A peine remis du court mais percutant Grass que j’ai découvert à la Berlinale il y a peu, je tombe sous le charme d’un nouveau Hong Sang-soo. La Caméra de Claire, sorti depuis mercredi en salle, deuxième collaboration du cinéaste avec Isabelle Huppert, après In Another country (en 2012). L’anglicisme du titre renvoie bien sûr à l’appareil photo (un Polaroid) que Claire (Isabelle Huppert) promène avec elle dans les rues de Cannes : boîte magique qui, comme on le verra – ou plutôt, le pressentira – au cours du film, est aussi une sorte de machine à réparer le temps.

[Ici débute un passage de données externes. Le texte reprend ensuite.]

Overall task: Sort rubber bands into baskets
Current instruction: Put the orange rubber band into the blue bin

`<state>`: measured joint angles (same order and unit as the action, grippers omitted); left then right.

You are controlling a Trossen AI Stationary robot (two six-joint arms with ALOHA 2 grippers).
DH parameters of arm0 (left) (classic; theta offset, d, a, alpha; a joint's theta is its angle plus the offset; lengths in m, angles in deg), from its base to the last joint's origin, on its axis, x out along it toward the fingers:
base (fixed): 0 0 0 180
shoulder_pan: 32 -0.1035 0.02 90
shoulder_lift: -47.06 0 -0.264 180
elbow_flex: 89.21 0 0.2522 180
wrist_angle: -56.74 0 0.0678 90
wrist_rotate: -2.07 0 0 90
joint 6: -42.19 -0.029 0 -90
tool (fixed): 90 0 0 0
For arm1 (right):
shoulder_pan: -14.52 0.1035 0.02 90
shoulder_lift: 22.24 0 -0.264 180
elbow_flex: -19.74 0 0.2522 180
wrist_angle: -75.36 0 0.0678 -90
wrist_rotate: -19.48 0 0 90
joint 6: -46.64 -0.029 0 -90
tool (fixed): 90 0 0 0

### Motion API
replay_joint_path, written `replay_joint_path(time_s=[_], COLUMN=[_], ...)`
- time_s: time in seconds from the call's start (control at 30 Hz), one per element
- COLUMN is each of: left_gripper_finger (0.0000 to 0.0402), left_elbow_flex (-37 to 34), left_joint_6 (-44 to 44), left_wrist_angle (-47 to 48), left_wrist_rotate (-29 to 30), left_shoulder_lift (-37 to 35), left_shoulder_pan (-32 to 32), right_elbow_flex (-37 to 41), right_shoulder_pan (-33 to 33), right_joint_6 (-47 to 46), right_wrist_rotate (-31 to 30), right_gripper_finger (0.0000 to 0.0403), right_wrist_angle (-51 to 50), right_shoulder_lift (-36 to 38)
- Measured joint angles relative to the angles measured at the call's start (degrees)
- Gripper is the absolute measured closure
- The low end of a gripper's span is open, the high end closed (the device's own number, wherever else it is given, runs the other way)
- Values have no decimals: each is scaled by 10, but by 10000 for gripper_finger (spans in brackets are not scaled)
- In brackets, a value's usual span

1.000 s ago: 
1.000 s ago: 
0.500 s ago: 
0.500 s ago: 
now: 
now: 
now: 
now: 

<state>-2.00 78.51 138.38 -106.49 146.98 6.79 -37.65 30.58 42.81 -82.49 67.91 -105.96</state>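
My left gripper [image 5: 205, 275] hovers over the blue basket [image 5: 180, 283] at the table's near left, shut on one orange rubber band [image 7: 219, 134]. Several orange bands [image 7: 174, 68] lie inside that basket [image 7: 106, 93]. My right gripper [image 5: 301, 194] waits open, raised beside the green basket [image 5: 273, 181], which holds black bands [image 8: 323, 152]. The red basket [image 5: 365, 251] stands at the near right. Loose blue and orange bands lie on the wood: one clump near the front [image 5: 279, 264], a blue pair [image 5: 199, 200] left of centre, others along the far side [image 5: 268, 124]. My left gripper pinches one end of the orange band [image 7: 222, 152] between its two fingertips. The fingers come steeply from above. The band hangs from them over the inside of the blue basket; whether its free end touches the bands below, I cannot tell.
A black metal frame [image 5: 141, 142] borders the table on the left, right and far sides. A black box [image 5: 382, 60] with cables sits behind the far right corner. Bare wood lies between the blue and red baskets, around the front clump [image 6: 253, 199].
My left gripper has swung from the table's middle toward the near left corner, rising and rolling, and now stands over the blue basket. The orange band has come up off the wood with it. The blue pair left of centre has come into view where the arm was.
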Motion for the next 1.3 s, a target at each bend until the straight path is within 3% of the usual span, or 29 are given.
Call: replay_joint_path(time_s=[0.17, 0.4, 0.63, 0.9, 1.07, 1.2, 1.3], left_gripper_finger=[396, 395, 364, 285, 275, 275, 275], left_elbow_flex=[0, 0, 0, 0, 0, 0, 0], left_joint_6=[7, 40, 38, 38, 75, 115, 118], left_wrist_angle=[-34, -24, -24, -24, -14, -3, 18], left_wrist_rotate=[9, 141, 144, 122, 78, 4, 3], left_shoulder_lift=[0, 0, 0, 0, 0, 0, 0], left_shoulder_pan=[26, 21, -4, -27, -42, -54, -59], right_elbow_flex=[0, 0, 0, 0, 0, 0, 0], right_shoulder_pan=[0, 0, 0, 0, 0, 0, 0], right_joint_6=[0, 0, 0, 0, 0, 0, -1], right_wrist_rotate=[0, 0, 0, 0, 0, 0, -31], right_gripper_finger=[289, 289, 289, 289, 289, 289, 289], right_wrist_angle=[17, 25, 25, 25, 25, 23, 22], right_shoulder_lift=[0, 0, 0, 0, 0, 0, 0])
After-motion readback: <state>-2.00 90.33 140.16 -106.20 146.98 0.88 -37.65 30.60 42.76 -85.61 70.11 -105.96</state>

Au-delà du récit fantastique qui a beaucoup été commenté, ce qui m’a le plus frappé dans La Caméra de Claire, est que cet onirisme doux sert ici une représentation très sensible du monde du travail, et plus spécifiquement dans le milieu de la culture (le personnage de Kim Min-Hee travaille pour une société de production/distribution dont l’un des réalisateurs est présent au Festival de Cannes), où affects et affaires se mêlent dangereusement. La précarité des moyens de réalisation du film semble alors épouser la précarité aussi bien matérielle que sentimentale de cette jeune femme à la fois bien pragmatique et plutôt rêveuse. La présence des chiffres est à ce titre assez remarquable : lorsque Claire, la professeur de musique/photographe à ses heures perdues, aborde Manhee (Kim Min-hee) sur la plage pour la première fois, les deux femmes commencent à parler de l’activité de la seconde – les ventes de films. Le dialogue tourne un peu en rond de manière à la fois absurde et drôle (c’est ennuyeux de vendre… On ne devrait rien vendre du tout, etc…) puis, progressivement, se transforme en comptine mi-décalée mi-puérile entonnée par Manhee : « one two two, three four four, fiiive (etc…) ». Tous les chiffres sont importants, à plus forte raison lorsqu’ils jouent un véritable rôle dans la confrontation des images (les fameuses répétitions/variations d’une même scène chères à Hong Sang-soo) – lorsqu’on extrait celles-ci d’une pure succession mécanique qui assurerait la cohérence du récit. Voilà ce que le réalisateur semble vouloir nous dire avec cette fantaisie faussement légère d’un peu plus d’une heure.